Jucá disse que o aumento da verba do Fundo Partidário não foi negociado com o governo. Ele disse que todos os partidos pediram mais recursos. A verba é dividida de acordo com o tamanho das bancadas dos partidos na Câmara.

_ Com essa verba, vamos ver como se comportam os partidos dentro da ideia de financiamento oficial de campanha. É o início da alocação de recursos públicos para campanhas eleitorais. Todos os partidos pediram mais verbas: da direita à esquerda _ disse Jucá.

Além disso, em 2015, o governo terá que gastar R$ 12,3 bilhões para custear as emendas individuais, apesar do ajuste fiscal: R$ 9,69 bilhões previstos inicialmente para custar as emendas que os 513 deputados e 81 senadores apresentaram no ano passado e ainda uma verba extra de R$ 2,68 bilhões para os parlamentares eleitos em outubro. Os 594 parlamentares antigos ficaram com uma cota individual de R$ 16,32 milhões, o que totaliza os R$ 9,69 bilhões. Já os 268 novatos terão direito à uma cota de R$ 10 milhões cada um. A chamada Emenda do Orçamento Impositivo foi promulgada ontem, tornando obrigatório o pagamento das emendas individuais, que são verbas que os parlamentares destinam para obras e projetos em seus redutos eleitorais.

Apesar do aperto nas contas públicas, a presidente Dilma Rousseff já disse que não vai vetar a verba extra de R$ 2,68 bilhões.

Para custear a verba extra para os parlamentares novatos, Jucá fez manobras orçamentárias que contrariam a equipe econômica do ministro da Fazenda, Joaquim Levy.
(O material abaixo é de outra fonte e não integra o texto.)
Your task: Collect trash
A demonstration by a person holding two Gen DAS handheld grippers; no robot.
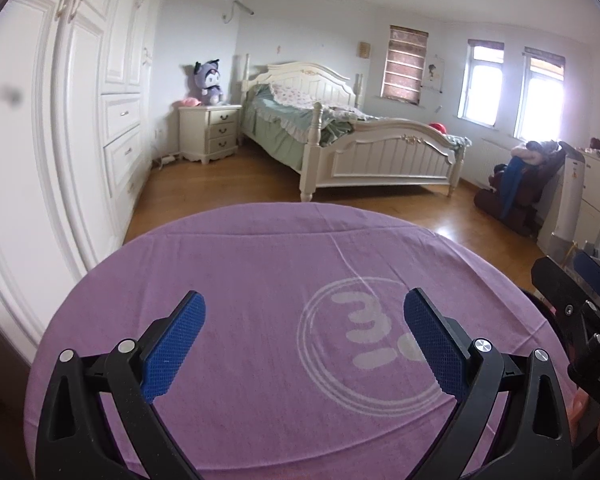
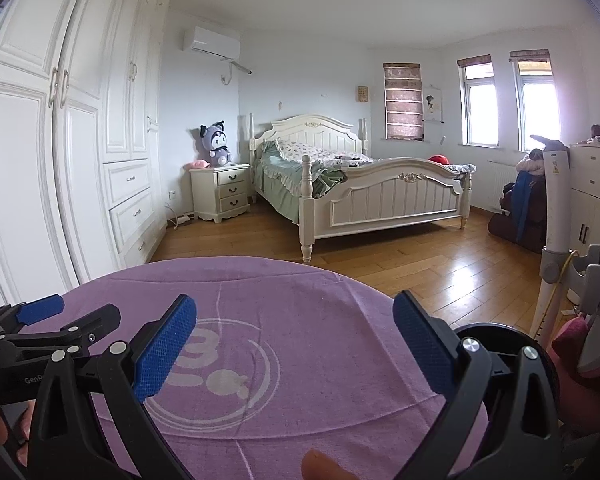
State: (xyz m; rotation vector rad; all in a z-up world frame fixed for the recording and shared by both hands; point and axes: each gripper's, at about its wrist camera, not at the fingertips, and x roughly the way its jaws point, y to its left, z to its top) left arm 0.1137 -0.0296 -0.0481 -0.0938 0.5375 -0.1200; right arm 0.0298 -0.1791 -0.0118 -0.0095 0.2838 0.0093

Jucá retirou R$ 4,5 bilhões de recursos da chamada fonte da CDE, o fundo chamado de Conta de Desenvolvimento Energético. A CDE tem previsão de R$ 9 bilhões no Orçamento, mas o governo já disse que vai zerar os recursos e usar a economia no ajuste fiscal.

Questionado sobre o uso irregular da CDE, Jucá disse que isso não vai prejudicar o ajuste fiscal.

_ O governo já disse que não vai usar os R$ 9 bilhões. Mas a previsão do dinheiro está lá, no Orçamento. E dinheiro no Orçamento é para ser gasto e não escondido _ disse Jucá.

Dentro das manobras orçamentárias, Jucá fez remanejamentos de fontes e previu aumento de receitas no total de R$ 18 bilhões. Mas, como parte é manobra dentro do próprio Orçamento, o impacto final foi de R$ 13 bilhões.

O Orçamento prevê um salário mínimo de R$ 788, conforme a presidente Dilma Rousseff fixou em dezembro, para valer a partir de janeiro. Ao longo da discussão, Jucá chegou a arredondar o valor para R$ 790, mas teve que voltar atrás diante da decisão de Dilma. Com isso, ontem Jucá cancelou a verba extra de R$ 1,2 bilhão que seria usada para aumentar i valor.

Para atender os parlamentares, Jucá ainda destinou R$ 3,9 bilhões para compensar perdas da chamada Lei Kandir; mais R$ 3 bilhões para ações de Saúde; e mais R$ 1,5 bilhão para o programa Minha Casa, Minha Vida.

Há ainda verba de R$ 800 milhões para bancar os reajustes das autoridades do Executivo, Legislativo e Judiciário, já em vigor. O vencimento dos ministros do Supremo Tribunal Federal (STF) foram elevados para R$33,8 mil, novo teto constitucional do funcionalismo público federal.